**What is expected**: Scan the records for the string "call", then copy each line that has it.

**Information shown**:
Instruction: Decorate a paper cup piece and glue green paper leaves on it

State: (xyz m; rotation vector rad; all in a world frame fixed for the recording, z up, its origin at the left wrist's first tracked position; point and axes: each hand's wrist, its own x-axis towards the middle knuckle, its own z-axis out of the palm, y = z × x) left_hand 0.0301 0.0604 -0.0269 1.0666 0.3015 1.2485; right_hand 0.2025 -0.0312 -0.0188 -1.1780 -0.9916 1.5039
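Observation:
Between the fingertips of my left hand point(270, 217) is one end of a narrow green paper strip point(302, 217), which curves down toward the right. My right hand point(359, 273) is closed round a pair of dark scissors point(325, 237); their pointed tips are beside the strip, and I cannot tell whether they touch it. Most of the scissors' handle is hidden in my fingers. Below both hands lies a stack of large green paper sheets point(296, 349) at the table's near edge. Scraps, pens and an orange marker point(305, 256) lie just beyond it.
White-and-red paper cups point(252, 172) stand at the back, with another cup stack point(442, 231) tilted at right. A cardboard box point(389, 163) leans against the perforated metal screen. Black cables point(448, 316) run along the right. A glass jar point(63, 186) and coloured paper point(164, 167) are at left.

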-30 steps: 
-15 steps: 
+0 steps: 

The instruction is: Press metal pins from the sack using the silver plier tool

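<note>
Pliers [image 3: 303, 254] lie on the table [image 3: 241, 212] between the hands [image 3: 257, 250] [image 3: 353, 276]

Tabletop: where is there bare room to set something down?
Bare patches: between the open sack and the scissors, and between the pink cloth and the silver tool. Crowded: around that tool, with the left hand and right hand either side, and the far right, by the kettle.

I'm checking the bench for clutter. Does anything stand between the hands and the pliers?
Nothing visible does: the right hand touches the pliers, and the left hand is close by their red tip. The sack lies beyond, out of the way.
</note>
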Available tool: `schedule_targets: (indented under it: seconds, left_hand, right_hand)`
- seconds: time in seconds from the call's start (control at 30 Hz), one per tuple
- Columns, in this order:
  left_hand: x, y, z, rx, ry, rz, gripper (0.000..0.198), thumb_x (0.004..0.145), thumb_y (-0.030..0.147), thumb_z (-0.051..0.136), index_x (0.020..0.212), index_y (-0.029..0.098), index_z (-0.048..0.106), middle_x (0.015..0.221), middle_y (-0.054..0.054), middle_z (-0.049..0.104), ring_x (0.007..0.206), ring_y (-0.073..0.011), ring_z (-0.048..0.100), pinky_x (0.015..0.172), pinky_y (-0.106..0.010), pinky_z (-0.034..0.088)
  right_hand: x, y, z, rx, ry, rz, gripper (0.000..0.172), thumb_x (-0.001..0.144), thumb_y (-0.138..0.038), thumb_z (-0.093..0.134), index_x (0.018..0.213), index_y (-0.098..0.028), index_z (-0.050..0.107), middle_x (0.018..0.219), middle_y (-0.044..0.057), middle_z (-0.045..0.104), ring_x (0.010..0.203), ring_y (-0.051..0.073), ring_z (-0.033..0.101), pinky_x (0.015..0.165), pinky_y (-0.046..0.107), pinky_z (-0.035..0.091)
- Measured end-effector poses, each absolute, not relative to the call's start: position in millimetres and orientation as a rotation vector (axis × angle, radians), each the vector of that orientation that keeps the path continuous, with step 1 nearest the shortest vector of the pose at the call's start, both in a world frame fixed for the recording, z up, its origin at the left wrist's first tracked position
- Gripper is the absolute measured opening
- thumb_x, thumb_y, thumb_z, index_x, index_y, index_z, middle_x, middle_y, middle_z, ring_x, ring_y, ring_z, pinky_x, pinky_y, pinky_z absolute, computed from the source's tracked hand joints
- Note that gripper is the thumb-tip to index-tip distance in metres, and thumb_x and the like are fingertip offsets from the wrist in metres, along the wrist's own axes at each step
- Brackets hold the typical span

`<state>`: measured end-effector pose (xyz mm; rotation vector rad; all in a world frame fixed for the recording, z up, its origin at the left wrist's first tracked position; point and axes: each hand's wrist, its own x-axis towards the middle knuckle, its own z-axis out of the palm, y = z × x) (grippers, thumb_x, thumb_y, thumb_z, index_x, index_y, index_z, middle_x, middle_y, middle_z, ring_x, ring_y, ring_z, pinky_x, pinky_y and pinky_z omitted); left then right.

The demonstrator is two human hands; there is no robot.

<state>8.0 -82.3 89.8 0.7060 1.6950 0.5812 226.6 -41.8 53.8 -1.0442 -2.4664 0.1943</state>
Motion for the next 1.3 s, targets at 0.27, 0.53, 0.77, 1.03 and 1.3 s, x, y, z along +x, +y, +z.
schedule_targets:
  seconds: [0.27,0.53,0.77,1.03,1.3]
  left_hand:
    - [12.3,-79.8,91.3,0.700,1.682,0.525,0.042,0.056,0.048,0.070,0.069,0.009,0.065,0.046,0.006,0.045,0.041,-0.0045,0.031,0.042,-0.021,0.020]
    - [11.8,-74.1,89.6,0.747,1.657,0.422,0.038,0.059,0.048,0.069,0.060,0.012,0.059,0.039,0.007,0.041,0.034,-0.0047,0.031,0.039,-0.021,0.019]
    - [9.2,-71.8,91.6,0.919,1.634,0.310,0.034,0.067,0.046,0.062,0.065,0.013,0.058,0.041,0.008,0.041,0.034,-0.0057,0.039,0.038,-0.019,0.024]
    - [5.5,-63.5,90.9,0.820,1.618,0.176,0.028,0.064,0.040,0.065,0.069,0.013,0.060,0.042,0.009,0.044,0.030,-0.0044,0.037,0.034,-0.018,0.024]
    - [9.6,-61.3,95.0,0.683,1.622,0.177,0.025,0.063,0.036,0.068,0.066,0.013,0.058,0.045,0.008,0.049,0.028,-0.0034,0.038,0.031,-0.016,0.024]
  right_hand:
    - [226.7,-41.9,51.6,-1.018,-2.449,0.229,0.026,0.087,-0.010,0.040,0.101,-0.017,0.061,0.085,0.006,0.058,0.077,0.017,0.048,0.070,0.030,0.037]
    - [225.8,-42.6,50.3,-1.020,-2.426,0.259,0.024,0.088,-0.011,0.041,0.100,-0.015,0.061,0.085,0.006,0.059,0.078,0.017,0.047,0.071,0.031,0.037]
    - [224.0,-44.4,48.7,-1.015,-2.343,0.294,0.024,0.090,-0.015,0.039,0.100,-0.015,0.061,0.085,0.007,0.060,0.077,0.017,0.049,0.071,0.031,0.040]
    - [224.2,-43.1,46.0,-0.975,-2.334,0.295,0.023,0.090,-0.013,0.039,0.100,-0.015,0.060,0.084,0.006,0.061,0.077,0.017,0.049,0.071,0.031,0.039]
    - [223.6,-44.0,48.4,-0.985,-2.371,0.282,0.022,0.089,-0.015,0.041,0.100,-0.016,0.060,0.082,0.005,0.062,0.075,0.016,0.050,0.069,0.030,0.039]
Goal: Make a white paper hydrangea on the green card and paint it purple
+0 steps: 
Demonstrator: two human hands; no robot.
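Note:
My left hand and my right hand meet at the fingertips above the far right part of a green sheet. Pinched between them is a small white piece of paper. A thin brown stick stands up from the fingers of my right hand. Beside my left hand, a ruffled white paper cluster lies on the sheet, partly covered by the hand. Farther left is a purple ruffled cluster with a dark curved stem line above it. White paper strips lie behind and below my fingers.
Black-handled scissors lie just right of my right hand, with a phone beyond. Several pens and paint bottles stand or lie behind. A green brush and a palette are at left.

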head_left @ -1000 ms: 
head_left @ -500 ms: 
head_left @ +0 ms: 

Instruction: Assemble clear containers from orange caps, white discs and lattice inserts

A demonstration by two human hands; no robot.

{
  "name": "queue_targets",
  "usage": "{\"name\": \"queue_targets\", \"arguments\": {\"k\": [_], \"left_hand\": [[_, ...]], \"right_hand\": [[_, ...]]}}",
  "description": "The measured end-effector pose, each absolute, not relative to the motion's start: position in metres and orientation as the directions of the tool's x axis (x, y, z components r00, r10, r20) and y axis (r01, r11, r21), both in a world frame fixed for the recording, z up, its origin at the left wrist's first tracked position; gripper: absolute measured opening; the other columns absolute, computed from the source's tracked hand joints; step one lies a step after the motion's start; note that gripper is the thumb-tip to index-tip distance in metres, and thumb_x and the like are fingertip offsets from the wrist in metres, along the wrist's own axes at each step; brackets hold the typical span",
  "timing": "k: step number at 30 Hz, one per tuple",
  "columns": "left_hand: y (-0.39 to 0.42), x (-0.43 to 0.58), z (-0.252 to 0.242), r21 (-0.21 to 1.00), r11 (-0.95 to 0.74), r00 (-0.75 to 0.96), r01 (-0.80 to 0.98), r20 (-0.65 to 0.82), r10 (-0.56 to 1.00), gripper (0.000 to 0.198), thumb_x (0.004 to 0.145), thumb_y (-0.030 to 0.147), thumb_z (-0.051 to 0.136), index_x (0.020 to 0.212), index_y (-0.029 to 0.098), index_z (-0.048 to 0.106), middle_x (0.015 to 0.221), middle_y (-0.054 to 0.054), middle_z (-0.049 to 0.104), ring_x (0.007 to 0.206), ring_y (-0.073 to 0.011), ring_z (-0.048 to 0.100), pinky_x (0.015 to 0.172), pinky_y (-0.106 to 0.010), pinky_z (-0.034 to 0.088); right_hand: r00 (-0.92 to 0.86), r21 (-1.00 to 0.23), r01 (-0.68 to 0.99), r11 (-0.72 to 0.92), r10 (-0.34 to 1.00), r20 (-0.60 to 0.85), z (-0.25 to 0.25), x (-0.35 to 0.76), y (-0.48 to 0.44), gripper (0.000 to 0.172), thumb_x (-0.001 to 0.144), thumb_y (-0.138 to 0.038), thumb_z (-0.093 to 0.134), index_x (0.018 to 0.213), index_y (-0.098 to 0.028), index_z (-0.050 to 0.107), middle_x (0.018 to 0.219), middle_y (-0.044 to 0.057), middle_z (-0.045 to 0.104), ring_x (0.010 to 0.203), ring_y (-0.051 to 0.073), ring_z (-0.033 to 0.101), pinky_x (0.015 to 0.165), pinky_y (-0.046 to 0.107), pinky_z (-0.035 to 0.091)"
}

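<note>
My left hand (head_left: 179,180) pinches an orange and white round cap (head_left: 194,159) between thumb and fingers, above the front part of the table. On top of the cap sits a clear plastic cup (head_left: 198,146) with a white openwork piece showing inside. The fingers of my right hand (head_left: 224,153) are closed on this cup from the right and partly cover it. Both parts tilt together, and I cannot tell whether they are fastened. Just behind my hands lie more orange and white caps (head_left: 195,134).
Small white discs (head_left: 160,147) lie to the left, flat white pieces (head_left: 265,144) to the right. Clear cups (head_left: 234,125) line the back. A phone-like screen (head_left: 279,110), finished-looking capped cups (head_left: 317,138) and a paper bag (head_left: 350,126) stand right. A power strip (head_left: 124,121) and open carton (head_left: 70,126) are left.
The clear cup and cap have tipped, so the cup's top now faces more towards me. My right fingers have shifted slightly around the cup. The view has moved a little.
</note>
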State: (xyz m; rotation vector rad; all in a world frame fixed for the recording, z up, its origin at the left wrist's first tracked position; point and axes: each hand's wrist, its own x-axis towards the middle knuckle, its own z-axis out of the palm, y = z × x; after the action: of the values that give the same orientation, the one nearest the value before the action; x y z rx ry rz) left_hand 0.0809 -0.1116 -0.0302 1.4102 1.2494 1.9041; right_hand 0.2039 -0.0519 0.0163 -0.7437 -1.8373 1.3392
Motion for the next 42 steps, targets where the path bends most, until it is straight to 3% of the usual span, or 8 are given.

**Answer space**:
- seconds: time in seconds from the call's start (control at 30 Hz), one per tuple
- Measured end-effector poses, each absolute, not relative to the call's start: position in millimetres and orientation as a rotation vector (axis × angle, radians), each the vector of that orientation that keeps the path continuous, with step 1 nearest the shortest vector of the pose at the call's start, both in a world frame fixed for the recording, z up, its origin at the left wrist's first tracked position

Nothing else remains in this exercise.